Questions the EU must answer
- Who bears the risk if courts or claimants assert ownership of immobilised assets?
- How will the EU ensure parity so no single member state absorbs disproportionate legal exposure?
- Can sanctions and financial reallocations be structured to withstand global trade and legal scrutiny?
After the summit: what to watch
If the political decision is taken, the real work begins. The Commission will need to design instruments that balance urgency with durability: trust funds, guarantees shared across the Union, clear legal immunities, and transparent governance so citizens see where every euro goes. Expect lawsuits from Russian claimants, diplomatic friction with states slow to act, and continued jockeying over the LNG ban timetable.
As I walked back past the wet flags, a young Ukrainian volunteer named Andriy paused to light a cigarette and laughed softly: “We’re used to miracles in small doses,” he said. “But I’d prefer this one to be mostly bureaucracy and money.”

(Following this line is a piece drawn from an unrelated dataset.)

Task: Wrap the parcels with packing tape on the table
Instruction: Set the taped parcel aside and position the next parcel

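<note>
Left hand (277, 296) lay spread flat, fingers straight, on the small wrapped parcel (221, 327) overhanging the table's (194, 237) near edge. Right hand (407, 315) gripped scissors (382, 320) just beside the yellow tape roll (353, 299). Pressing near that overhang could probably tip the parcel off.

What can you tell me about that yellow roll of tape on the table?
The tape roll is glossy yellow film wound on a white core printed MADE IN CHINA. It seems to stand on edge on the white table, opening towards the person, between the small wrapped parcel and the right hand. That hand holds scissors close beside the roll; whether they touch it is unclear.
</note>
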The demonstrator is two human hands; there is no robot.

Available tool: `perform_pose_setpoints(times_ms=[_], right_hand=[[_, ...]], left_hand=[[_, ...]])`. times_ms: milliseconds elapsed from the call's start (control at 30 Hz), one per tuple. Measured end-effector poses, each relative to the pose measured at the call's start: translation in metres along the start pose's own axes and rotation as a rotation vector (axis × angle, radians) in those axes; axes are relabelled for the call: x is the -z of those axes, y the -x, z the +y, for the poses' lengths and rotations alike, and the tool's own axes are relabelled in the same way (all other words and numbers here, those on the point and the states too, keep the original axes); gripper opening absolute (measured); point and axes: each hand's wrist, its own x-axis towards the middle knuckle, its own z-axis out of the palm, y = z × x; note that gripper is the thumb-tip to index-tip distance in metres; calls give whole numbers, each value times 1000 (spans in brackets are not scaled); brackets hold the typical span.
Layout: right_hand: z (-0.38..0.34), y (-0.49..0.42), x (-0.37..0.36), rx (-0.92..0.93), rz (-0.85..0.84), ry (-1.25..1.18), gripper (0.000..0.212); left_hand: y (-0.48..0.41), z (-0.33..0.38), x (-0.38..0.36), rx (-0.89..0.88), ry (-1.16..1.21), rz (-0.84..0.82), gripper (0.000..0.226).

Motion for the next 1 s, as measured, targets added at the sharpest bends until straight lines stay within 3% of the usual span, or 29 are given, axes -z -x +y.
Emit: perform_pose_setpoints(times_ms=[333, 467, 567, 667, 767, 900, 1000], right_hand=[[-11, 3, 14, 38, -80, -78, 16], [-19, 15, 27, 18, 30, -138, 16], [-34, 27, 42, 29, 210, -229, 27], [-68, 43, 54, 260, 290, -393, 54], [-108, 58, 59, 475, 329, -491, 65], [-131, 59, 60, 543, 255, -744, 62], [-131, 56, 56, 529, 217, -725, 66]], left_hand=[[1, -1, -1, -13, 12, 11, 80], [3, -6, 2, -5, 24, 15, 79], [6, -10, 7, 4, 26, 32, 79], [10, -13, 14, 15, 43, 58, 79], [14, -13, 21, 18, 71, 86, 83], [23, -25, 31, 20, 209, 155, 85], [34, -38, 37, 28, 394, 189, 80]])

Will the EU take the leap? Or will legal caution and national hesitations keep citizens in Kyiv waiting? The answer will not just shape one reconstruction plan — it may help define how democracies mobilise frozen assets to repair the damage of war in the 21st century. And as you read this, consider where you stand: Do the needs of the living outweigh the legal strings of the past? How much risk should one country shoulder for the collective good?
Brussels may sign on a dotted line. But rebuilding a nation takes more than signatures — it takes solidarity, legal craftsmanship, and an honesty about risk that ordinary people like Marta and Andriy can see in practice, not just in headlines.